Run SOSTAR annotation module only

The SOSTAR annotation module can be used as a stand-alone tool, as it is a simple Python script. Using <.gtf> files of assembled isoforms from any assembly method, it provides a descriptive and comprehensive annotation of each assembled isoform. This module is compatible with any gtf file using the tag attribute gene_name that match to the name of reference transcript feature provided by user.

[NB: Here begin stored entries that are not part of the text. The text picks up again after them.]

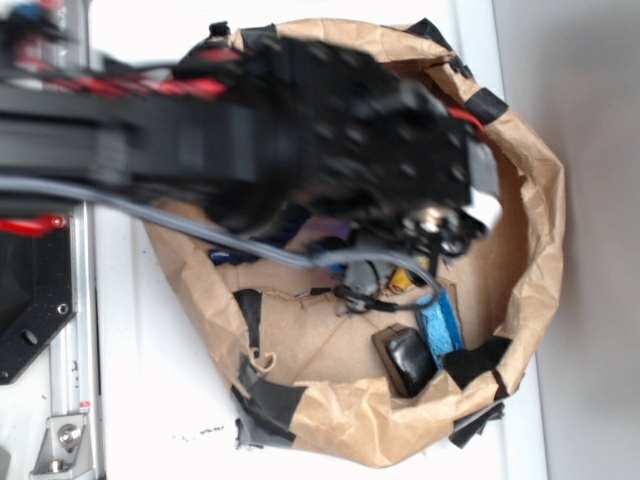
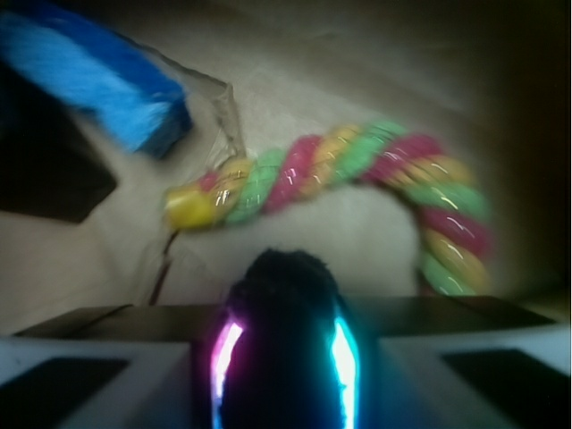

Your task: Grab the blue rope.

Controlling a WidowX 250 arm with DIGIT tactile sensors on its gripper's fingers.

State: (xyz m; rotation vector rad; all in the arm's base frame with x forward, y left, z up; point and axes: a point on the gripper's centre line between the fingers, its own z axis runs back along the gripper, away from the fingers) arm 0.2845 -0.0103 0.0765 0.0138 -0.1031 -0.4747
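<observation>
We see the blue rope (image 2: 284, 349) clamped in our closed end effector (image 2: 284, 393), just below the multicoloured rope (image 2: 340, 192); soft, limp, its glossy cap likely slippery.

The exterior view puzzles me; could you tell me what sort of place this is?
Probably a lab robot bench: a white table holds a taped brown paper bin containing toys, a multicoloured rope and blue sponge.

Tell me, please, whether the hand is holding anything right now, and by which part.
The hand appears shut on the blue rope, gripping it at its glossy dark-blue capped end; the frayed tip pokes out ahead of the fingers.
</observation>
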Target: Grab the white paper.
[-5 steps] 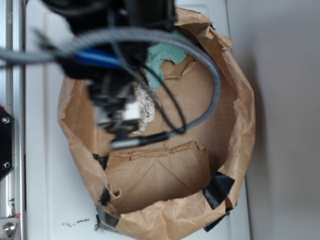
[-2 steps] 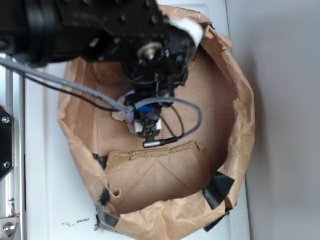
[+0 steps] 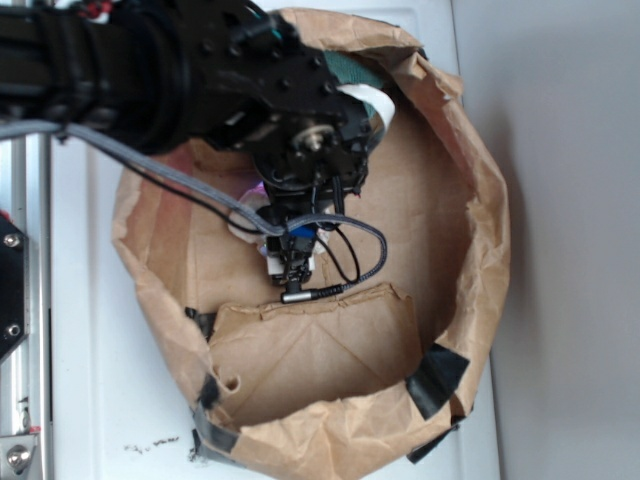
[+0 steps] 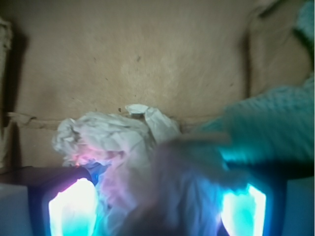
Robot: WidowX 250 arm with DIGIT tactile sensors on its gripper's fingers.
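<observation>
Inside the bag, exterior view: my arm reaches in from the counter's upper-left corner, down into the large brown paper bag that stands on the white counter.
My fingers, exterior view: my gripper points down toward the bag's floor, near its middle; from here I cannot tell how wide the fingers stand.
White paper, exterior view: only a pale sliver of the white paper shows just left of my wrist, on the bag floor.
Teal cloth, exterior view: a strip of the teal knitted cloth peeks out behind my arm by the bag's far wall.
White paper, wrist view: the white paper lies crumpled on the brown floor, reaching in between my two fingers.
My fingers, wrist view: they stand spread apart, one on each side of the wad; I cannot tell whether they press it.
Teal cloth, wrist view: the cloth lies just right of the paper, over my right finger.
</observation>
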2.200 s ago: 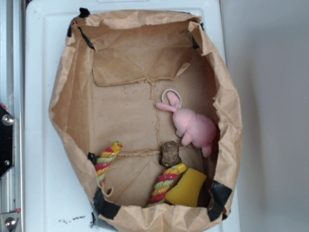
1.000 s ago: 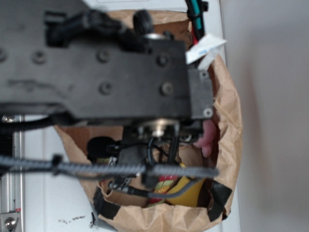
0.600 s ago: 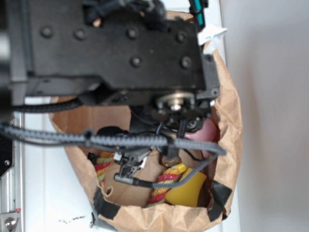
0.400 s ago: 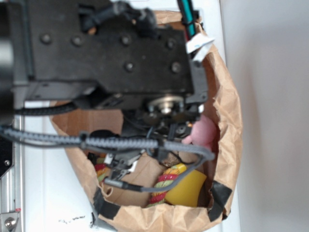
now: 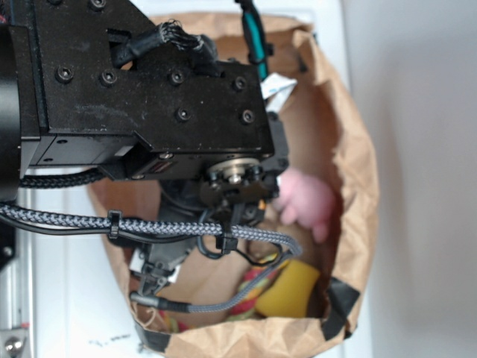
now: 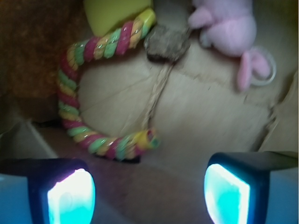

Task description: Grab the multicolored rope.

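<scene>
From the outside view, the big black arm (image 5: 141, 97) is covering most of the paper bag (image 5: 358, 186). The bag is sitting on the white counter (image 5: 67, 298). The gripper (image 5: 153, 272) is reaching down into the near left part of the bag, but its fingers are too dark and hidden to tell how wide they are here. Only a small bit of the rope (image 5: 257, 280) is peeking out, red and yellow, near the bottom, just left of the yellow thing (image 5: 291, 291). A gray cable (image 5: 186, 227) is crossing in front of it. The pink plush (image 5: 309, 201) is showing on the right, partly behind the arm.

From the wrist view, the gripper (image 6: 149, 189) is standing wide open and is holding nothing. Its two fingers (image 6: 70, 191) are showing at the bottom corners, glowing blue-green. The rope (image 6: 63, 88) is lying on the bag floor in a C shape, above the fingers in the picture. One end is lying just above the gap between the fingers, a little left of the middle. That end part is running mostly left to right, across the gap. The bend of the C is off to the left, above the left finger. The other end is at the top, touching a brown lump (image 6: 166, 42) and just beside the yellow thing (image 6: 114, 14). The plush (image 6: 231, 28) is at the top right, well apart from the near end of the rope.

The picture is a bit blurry. I think the near end is the easiest part to grab. The gripper would need to go forward and down, a little to the left.
</scene>
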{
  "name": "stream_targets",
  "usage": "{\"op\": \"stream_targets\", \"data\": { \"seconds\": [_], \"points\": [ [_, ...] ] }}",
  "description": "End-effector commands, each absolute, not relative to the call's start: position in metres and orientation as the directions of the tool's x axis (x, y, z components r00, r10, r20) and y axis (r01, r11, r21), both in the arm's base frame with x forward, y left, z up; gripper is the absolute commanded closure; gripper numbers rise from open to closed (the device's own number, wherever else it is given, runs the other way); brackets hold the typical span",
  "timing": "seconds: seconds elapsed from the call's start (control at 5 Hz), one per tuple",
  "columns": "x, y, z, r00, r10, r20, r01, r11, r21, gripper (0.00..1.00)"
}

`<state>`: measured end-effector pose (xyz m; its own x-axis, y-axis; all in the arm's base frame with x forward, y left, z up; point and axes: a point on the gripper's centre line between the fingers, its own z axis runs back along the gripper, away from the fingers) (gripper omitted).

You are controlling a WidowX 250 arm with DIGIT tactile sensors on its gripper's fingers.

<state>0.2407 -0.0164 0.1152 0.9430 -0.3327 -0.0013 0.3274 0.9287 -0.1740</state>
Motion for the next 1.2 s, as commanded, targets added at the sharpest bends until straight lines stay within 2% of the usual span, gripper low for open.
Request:
{"op": "stream_targets", "data": {
  "seconds": [0.0, 0.4, 0.6, 0.8, 1.0],
  "points": [
    [0.253, -0.025, 0.128, 0.970, -0.243, -0.029, 0.228, 0.941, -0.251, 0.00],
    [0.261, -0.026, 0.125, 0.971, -0.238, -0.024, 0.224, 0.942, -0.251, 0.00],
    [0.270, -0.011, 0.126, 0.983, -0.181, -0.027, 0.169, 0.954, -0.247, 0.00],
    [0.278, 0.003, 0.133, 0.997, 0.021, -0.068, -0.035, 0.977, -0.209, 0.00],
    [0.276, 0.001, 0.145, 0.976, 0.194, -0.094, -0.207, 0.965, -0.160, 0.00]
  ]
}}
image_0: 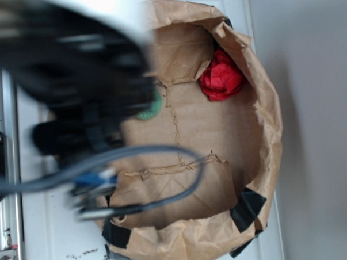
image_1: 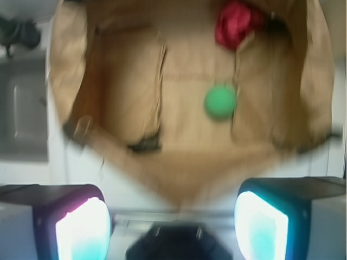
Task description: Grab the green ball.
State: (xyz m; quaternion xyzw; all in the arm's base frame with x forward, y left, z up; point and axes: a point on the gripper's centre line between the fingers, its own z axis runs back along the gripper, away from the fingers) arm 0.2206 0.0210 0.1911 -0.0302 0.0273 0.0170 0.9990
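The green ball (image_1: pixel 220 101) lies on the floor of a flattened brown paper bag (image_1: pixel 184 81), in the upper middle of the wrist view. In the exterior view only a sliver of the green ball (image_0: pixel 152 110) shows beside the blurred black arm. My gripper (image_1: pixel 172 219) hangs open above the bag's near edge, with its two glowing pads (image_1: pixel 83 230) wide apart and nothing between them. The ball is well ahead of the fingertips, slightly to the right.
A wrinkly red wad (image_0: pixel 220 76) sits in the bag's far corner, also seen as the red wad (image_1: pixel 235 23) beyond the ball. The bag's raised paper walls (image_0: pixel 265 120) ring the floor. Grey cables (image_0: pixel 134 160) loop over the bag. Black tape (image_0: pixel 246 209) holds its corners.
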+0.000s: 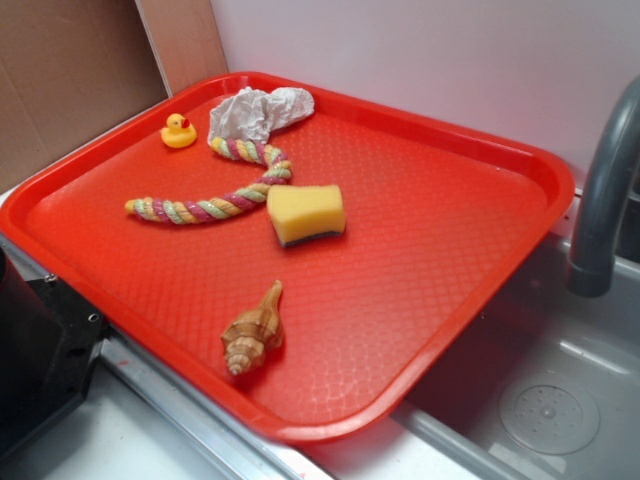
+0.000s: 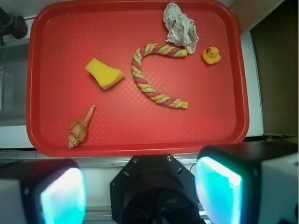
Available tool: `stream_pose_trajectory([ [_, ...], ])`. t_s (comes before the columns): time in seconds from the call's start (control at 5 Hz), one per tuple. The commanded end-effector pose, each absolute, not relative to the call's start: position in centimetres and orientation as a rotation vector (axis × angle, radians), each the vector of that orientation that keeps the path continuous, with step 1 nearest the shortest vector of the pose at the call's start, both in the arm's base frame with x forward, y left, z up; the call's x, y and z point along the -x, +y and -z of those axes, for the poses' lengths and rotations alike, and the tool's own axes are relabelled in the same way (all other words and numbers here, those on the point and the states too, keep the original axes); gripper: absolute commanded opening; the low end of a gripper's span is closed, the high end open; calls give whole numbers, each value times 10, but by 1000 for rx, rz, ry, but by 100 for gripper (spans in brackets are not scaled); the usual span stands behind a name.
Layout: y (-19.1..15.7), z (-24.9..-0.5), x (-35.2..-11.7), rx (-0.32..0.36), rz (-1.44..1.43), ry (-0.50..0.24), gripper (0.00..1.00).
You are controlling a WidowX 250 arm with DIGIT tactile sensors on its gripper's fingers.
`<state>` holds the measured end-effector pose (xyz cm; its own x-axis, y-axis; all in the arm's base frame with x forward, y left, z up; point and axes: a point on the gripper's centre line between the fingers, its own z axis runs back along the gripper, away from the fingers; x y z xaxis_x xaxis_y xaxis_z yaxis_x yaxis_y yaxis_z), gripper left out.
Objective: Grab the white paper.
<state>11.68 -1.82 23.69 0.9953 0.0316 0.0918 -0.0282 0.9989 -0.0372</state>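
Observation:
The white paper (image 1: 258, 112) is a crumpled, grey-creased wad in the far left corner of the red tray (image 1: 420, 230). In the wrist view the white paper (image 2: 180, 27) lies near the top edge of the tray (image 2: 60, 56), touching one end of the rope. My gripper (image 2: 141, 193) hovers high above the tray's near edge, far from the paper. It is open, its teal-padded fingers (image 2: 63, 196) wide apart with nothing between them. The exterior view does not show the gripper.
On the tray lie a yellow sponge (image 1: 306, 213), a curved multicoloured rope (image 1: 200, 210), a yellow duck (image 1: 179, 131) beside the paper and a brown shell (image 1: 254, 330). A grey faucet (image 1: 605, 190) and sink (image 1: 540, 400) are at the right. The black robot base (image 1: 40, 350) is at the left.

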Motion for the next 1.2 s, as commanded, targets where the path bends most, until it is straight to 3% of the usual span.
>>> stream_pose_trajectory([
  [0.0,-18,-237,-117,36,-30,-93,100],
  [0.6,14,-204,-176,-5,-184,-160,100],
  [1.0,48,-153,-241,-6,-208,-323,100],
])
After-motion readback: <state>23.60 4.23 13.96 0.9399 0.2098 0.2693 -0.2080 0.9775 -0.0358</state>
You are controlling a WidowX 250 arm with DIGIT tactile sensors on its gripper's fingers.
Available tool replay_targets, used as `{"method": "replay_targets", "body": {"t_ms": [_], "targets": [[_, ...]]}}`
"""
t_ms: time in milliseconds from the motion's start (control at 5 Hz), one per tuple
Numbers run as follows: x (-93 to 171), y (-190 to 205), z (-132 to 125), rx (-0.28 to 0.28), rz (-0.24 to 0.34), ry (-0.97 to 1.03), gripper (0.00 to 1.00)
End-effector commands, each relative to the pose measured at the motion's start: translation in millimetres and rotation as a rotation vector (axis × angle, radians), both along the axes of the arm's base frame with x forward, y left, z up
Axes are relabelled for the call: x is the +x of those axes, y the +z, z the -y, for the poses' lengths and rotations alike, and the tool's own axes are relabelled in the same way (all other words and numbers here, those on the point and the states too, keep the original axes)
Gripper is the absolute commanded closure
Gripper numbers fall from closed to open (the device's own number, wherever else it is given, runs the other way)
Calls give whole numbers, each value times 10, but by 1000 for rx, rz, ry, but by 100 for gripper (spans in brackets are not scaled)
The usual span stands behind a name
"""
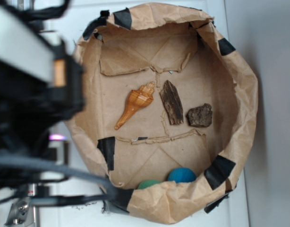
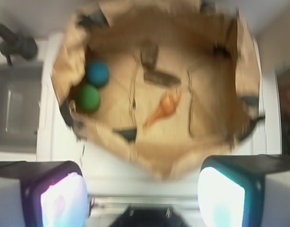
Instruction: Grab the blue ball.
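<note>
Jaws of the gripper (image 2: 144,196) stand wide apart in the wrist view, two pale pads (image 2: 64,201) at the bottom corners with nothing between them, raised well above the paper bag (image 1: 239,85) and looking down into it. In the exterior view the arm (image 1: 27,90) is a dark, blurred mass outside the bag's left wall, clear of everything inside. The bag, its brown rim rolled down and patched with black tape, sits open on the white bench (image 1: 268,198). Against the bag's near wall, in the exterior view, the blue ball (image 1: 182,175) lies just beside the green ball (image 1: 149,184), which is half hidden by the rim; the wrist view shows the two close together, perhaps touching. Toward the middle of the bag floor lies an orange-brown shell (image 1: 136,104), with a long strip of bark (image 1: 173,101) beside it and a dark bark chunk (image 1: 200,115) beyond that, all well apart from the balls.
</note>
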State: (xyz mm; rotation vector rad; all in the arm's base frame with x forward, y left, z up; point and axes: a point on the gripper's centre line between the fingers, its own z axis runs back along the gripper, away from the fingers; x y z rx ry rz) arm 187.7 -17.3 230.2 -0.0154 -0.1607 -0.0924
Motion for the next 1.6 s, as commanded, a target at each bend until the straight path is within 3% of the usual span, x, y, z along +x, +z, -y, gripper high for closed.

python3 scripts/SOSTAR.py -I {INPUT} -O {OUTPUT} -R {REF_GTF_COORD}

Options:

  • -I, --input : /Path/to/gtf files

  • -O, --output : /Path/to/output directory

  • -R, --ref_gtf_coord : gtf annotation file filtered on reference transcripts used for the annotation

SOSTAR annotation output file

SOSTAR generates a spreadsheet file in <.xlsx> format:

transcript_id chr start end strand gene annot_ref annot_find barcode01 barcode13 barcode25 barcode37 occurence
MSTRG.2.33 17 41188583 41277563 - BRCA1 1-24 ▼1(176)-Δ11q(3309)-▼24(7729) 29,96 9,56 5,87 10,25 4
ENST00000491747.2 17 41197695 41277373 - BRCA1 1-24 Δ1(14),Δ1q(6)-Δ11q(3309)-Δ14p(3)-Δ24(1383) 16,24 2,35 2,12 0,17 4
  • transcript_id : transcript identifier
  • chr : chromosome of transcript
  • start : start position of the transcript
  • end : end position of the transcript
  • strand : strand of the transcript
  • gene : gene associated to the transcript
  • annot_ref : exon range of the reference transcript
  • annot_find : SOSTAR annotation of transcript (see section SOSTAR nomenclature for more details).
  • sample : transcript coverage
  • occurence : number of transcript occurrences in cohort

SOSTAR nomenclature

Isoforms are described relative to reference transcripts (provided by user) by an annotation including only the alternative splicing events. Some conventions were established to annotate the alternative splicing events:

symbol definition
skipping of a reference exon
inclusion of a reference intron
p shift of an acceptor site
q shift of a donnor site
(37) number of skipped or retained nucleotides
[p23, q59] relative positions of new splice sites
exo exonization of an intronic sequence
int intronization of an exonic sequence
- continuous event
, discontinuous event

Nomenclature example: SOSTAR_nomenclature Black boxes: exon, black lines: intron, red boxes: exon (or part of exon) skipping, green boxes: novel exon (or part of exon).

Authors

Camille AUCOUTURIER @AUCAM

License

This project is under GPL-3.0 License, see LICENCE for more details.